:: SUPPLIED DATA ::
========================================
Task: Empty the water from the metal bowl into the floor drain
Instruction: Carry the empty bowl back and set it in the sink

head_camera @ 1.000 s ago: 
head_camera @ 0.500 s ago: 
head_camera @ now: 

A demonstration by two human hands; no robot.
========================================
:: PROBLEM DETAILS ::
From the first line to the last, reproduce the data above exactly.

:: SOLVED EXERCISE ::
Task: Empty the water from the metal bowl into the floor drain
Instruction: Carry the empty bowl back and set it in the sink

head_camera @ 1.000 s ago: 
head_camera @ 0.500 s ago: 
head_camera @ now: 

A demonstration by two human hands; no robot.

Besides the given answer, there is nothing more to add.